[Records from a data source]
┏━━

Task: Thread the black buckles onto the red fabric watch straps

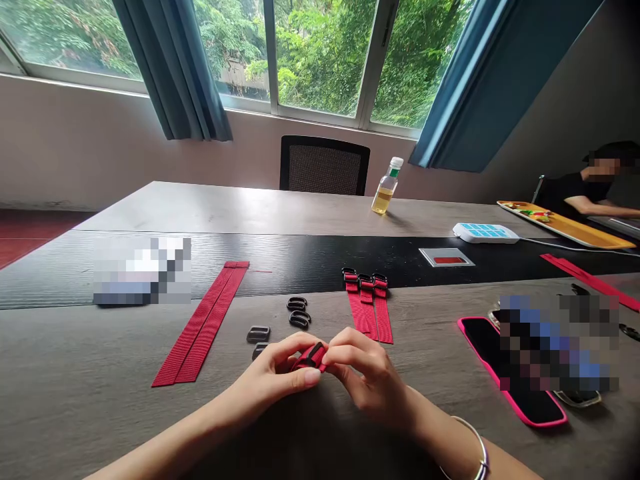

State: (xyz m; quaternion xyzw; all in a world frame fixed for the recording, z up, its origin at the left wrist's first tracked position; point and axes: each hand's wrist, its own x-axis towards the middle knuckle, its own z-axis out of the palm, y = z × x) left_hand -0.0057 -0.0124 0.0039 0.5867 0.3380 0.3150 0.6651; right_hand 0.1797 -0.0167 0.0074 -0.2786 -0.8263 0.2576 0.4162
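Observation:
Between my fingers is a short red webbing strap (305, 363) threaded with a black slide buckle (315, 353). My left hand (277, 377) grips it from the left, thumb along the near side. With pinched fingertips, my right hand (367, 373) holds the strap's right edge. Just beyond my left hand lie black slide buckles (259, 334), one partly hidden by the fingers, and two black hooks (299, 319). Three red straps with black buckles (367, 300) lie beyond my right hand. Farther left, long flat red webbing strips (203, 323) lie side by side.
At the right are a pink-edged phone (510, 370), a blurred item and more red webbing (590, 280). Farther back stand a bottle (384, 190), a white device with blue squares (485, 233) and an orange tray (575, 227). A person (585, 187) sits beyond the tray.

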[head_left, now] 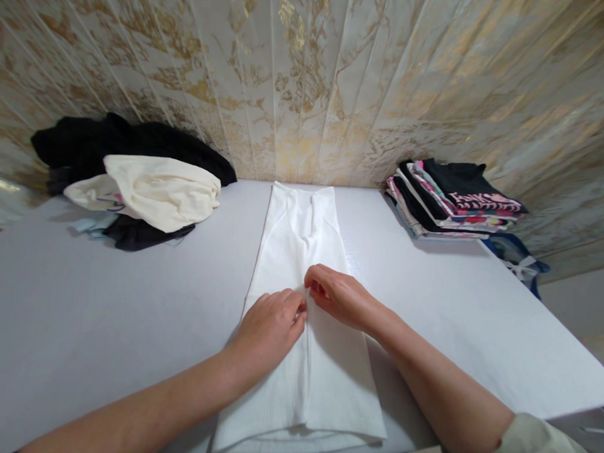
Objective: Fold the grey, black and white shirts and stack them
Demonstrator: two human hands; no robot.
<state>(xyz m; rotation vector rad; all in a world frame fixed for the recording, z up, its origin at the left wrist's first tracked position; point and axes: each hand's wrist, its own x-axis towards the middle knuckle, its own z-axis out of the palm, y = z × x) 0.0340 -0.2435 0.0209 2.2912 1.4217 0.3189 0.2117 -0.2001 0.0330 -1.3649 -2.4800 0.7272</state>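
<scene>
A white ribbed garment (338, 372) lies flat and lengthwise on the table in front of me, its sides folded in so that two edges meet along the middle. Its wide hem is at the near edge, and the narrower end points at the wall. My left hand (271, 325) rests on the left half with curled fingers closed at the middle seam. Just beyond it on the right, my right hand (337, 293) pinches at the same seam, fingertips close to those of the left. Whatever cloth sits between the fingertips is mostly hidden by the hands.
On the white table (150, 313), a loose heap at the back left holds a cream garment (163, 189) and black clothes (128, 137). A stack of folded clothes (451, 196) stands at the back right. Beyond the right edge hangs a blue item (518, 260). A gold-patterned wall (300, 86) closes the back.
</scene>
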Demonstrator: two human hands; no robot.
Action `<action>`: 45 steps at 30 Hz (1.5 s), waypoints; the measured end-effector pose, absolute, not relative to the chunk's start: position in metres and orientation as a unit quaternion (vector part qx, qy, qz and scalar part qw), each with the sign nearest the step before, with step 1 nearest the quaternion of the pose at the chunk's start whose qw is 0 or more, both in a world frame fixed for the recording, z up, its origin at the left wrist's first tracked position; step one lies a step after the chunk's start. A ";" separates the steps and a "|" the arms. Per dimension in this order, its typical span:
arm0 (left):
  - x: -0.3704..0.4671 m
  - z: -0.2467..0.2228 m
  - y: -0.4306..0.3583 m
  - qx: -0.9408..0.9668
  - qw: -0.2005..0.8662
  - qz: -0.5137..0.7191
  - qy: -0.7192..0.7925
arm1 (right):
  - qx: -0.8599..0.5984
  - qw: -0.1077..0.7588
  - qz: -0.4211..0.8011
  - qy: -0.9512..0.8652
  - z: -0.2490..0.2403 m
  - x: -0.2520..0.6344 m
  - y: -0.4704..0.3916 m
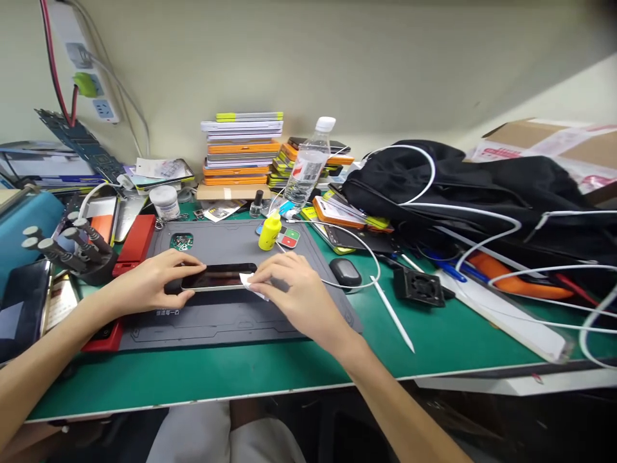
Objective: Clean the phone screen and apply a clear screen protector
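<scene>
A smartphone (pixel 216 279) with a dark screen is held low over the grey work mat (pixel 202 321), its long side facing me. My left hand (pixel 149 283) grips its left end between thumb and fingers. Pinched in my right hand (pixel 289 283) is a small white wipe (pixel 247 280), which touches the phone's right end. The fingers of that hand partly cover both the wipe and the phone's corner. Just behind my right hand stands a yellow bottle (pixel 270 231) on the mat.
Screwdrivers (pixel 67 247) stand in a round holder at left. Behind the mat are stacked boxes (pixel 243 151) and a water bottle (pixel 308 164). To the right lie a black earbud case (pixel 345 272), a white stylus (pixel 393 315), a small fan (pixel 419 286), white cables and a black bag (pixel 463 186).
</scene>
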State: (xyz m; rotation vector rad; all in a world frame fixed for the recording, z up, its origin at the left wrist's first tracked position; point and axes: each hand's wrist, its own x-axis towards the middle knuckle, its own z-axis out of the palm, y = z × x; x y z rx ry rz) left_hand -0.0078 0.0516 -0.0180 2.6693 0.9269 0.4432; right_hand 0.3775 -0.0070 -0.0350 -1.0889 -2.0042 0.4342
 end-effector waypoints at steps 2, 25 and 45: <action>-0.009 -0.020 0.051 0.924 0.146 0.152 0.320 | -0.422 0.398 0.169 -0.796 -0.041 0.366 -0.009; 0.011 -0.024 0.050 0.761 0.393 0.296 0.423 | -0.421 0.231 0.077 -0.874 -0.039 0.247 0.023; 0.018 -0.017 0.047 0.774 0.288 0.288 0.485 | -0.484 0.352 0.125 -0.791 -0.070 0.408 0.029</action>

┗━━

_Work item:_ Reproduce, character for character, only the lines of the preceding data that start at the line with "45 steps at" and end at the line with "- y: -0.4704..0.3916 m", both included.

_Exercise solution:_
Action `<action>`: 45 steps at 30 Hz (1.5 s), waypoints; the measured end-effector pose, absolute, not relative to the chunk's start: position in metres and orientation as a unit quaternion (vector part qx, qy, qz and scalar part qw), each with the sign nearest the step before, with step 1 nearest the quaternion of the pose at the chunk's start whose qw is 0 or more, both in a world frame fixed for the recording, z up, its origin at the left wrist's first tracked position; step one lies a step after the chunk's start. A ";" separates the steps and a "|" the arms. Per dimension in this order, its typical span:
arm0 (left):
  - x: -0.3704..0.4671 m
  - z: -0.2467..0.2228 m
  - y: -0.4306..0.3583 m
  - qx: -0.9408..0.9668
  - qw: -0.2005..0.8662
  - qz: -0.5137..0.7191
  - qy: -0.7192..0.7925
arm1 (right):
  - qx: -0.8599..0.5984
  - qw: -0.1077..0.7588
  - qz: -0.4211..0.8011
  - qy: -0.9512..0.8652
  - z: -0.2490..0.2403 m
  - x: -0.2520..0.6344 m
  - y: -0.4704..0.3916 m

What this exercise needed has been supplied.